From his work, a shared language came together about the importance and wisdom of our feelings. Since then, more and more is being understood about the ways we experience, create, leverage, and regulate emotions, and how this “intelligence” helps us in all areas of our lives.
As a psychological theory, “emotional intelligence” explains our capacity and skill to tune into, discern, name, and regulate our own, and each other’s, emotions.

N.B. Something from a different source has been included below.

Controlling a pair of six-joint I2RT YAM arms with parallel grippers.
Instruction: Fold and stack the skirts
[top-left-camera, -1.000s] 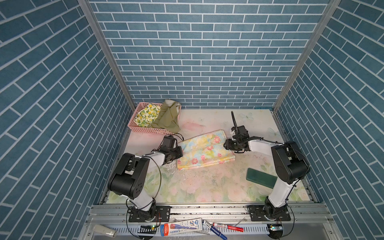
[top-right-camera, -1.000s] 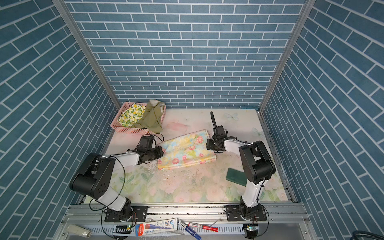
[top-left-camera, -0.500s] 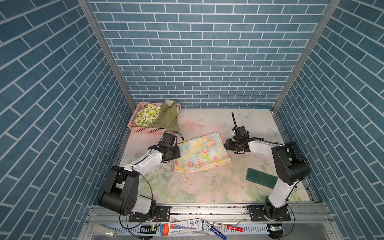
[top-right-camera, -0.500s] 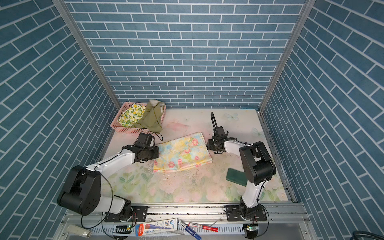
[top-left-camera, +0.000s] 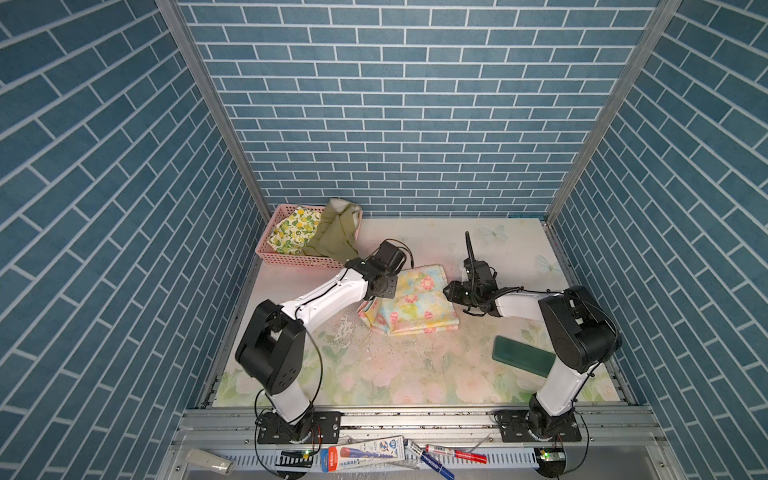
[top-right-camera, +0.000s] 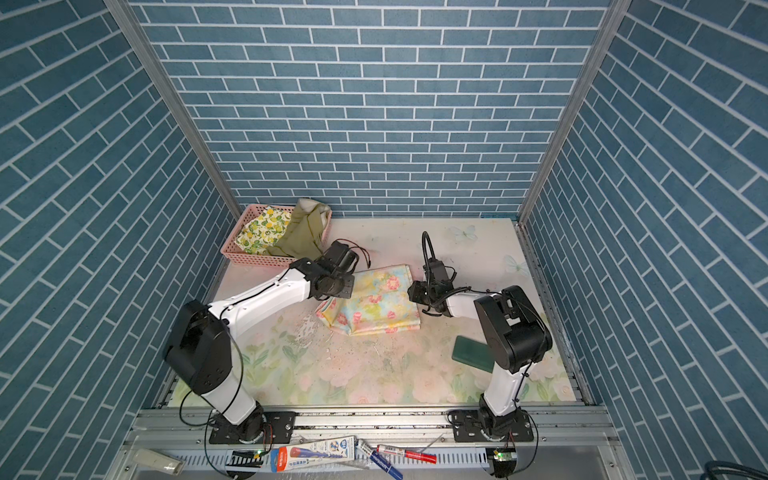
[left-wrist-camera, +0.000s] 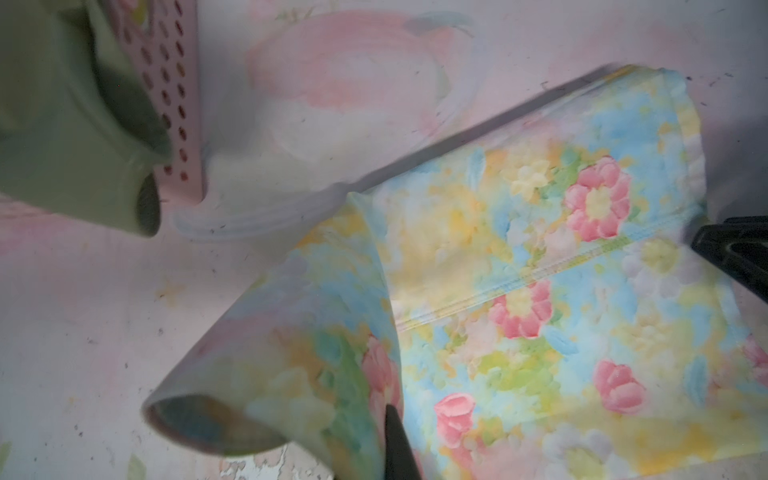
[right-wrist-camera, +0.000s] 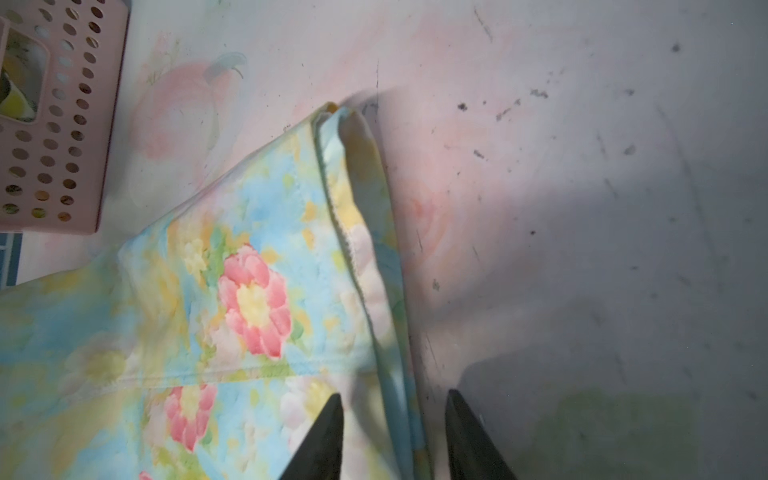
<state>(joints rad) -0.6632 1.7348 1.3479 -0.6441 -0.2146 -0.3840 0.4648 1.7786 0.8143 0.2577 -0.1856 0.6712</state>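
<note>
I see the floral skirt (top-left-camera: 415, 305) near the middle of the table (top-left-camera: 395, 374) in both top views; it is folded into a rough rectangle. Its corner at 8 o'clock is lifted from the table and curls over.

The left arm (top-left-camera: 332, 291) reaches the skirt from its 9 o'clock side. In the left wrist view only one dark finger (left-wrist-camera: 395, 440) shows, and the raised cloth (left-wrist-camera: 324, 374) wraps around it. The left jaws are pressed together and pinch this floral skirt.

The right arm (top-left-camera: 519, 303) comes from 3 o'clock. In the right wrist view the right jaws are spread. One finger (right-wrist-camera: 328, 436) is over the cloth and the other finger (right-wrist-camera: 465, 436) is over the bare table, with the hemmed edge of the skirt (right-wrist-camera: 374, 291) between them. I cannot tell if they touch the cloth.

The pink basket (top-left-camera: 291, 259) stands in the table corner at 10 o'clock. The lemon skirt (top-left-camera: 293, 228) lies inside it. The olive skirt (top-left-camera: 336, 237) is beside it at 3 o'clock and hangs over the basket rim. Both are crumpled.

A dark green block (top-left-camera: 523, 356) lies flat at 4 o'clock, well apart from the floral skirt.
</note>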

Understanding emotional intelligence
Our emotional intelligence speaks to our ability to utilize our emotions in a positive and constructive way, both in relation to ourselves and to others. As clinical psychologist Dr. Diana Brecher (she/her) points out, our emotional intelligence helps us to
- be flexible in changing situations
- calmly and thoughtfully respond to people or situations we find challenging
- keep an optimistic and positive outlook
- continuously learn how to improve ourselves
- help others to express their needs
Daryl Vineberg (he/him), a body-based psychotherapist who works with individuals, couples, and groups, also includes in EQ, “a person’s experience and understanding of connection with another person.”
IQ versus EQ
IQ has been one way, albeit fraught, to measure forms of intelligence like logic, reasoning, and intellectual ability. The EQ, or emotional quotient, however, according to Brecher, is intended to gauge our self-awareness and our interpersonal and coping skills.
Emotional learnability
Here’s the great news: EQ is not fixed—the skills comprising emotional intelligence can be learned. For emotional growth and change to occur, and for those changes to stick, we have to want to feel differently, practice new ways of responding, and ask for feedback.
Bolstering our emotional intelligence, explains Brecher, can help us become
- good communicators
- cooperative members of a team
- effective leaders
- caring, concerned members of our communities
- individuals who can set and achieve goals
- able to persist in the face of challenges
Here’s a simple tool for getting in touch with our emotions on a daily basis. Borrowing from the “RULER” approach to social and emotional learning scale for children developed by the Yale Center for Emotional Intelligence, we can use this helpful acronym to check in with how we’re feeling:
- R: recognize feelings in one’s own self and in others
- U: understand how those feelings came about
- L: label feelings
- E: express feelings
- R: regulate feelings
These RULER skills can help us in our individual emotional growth, in our interactions with others, and in our well-being more broadly.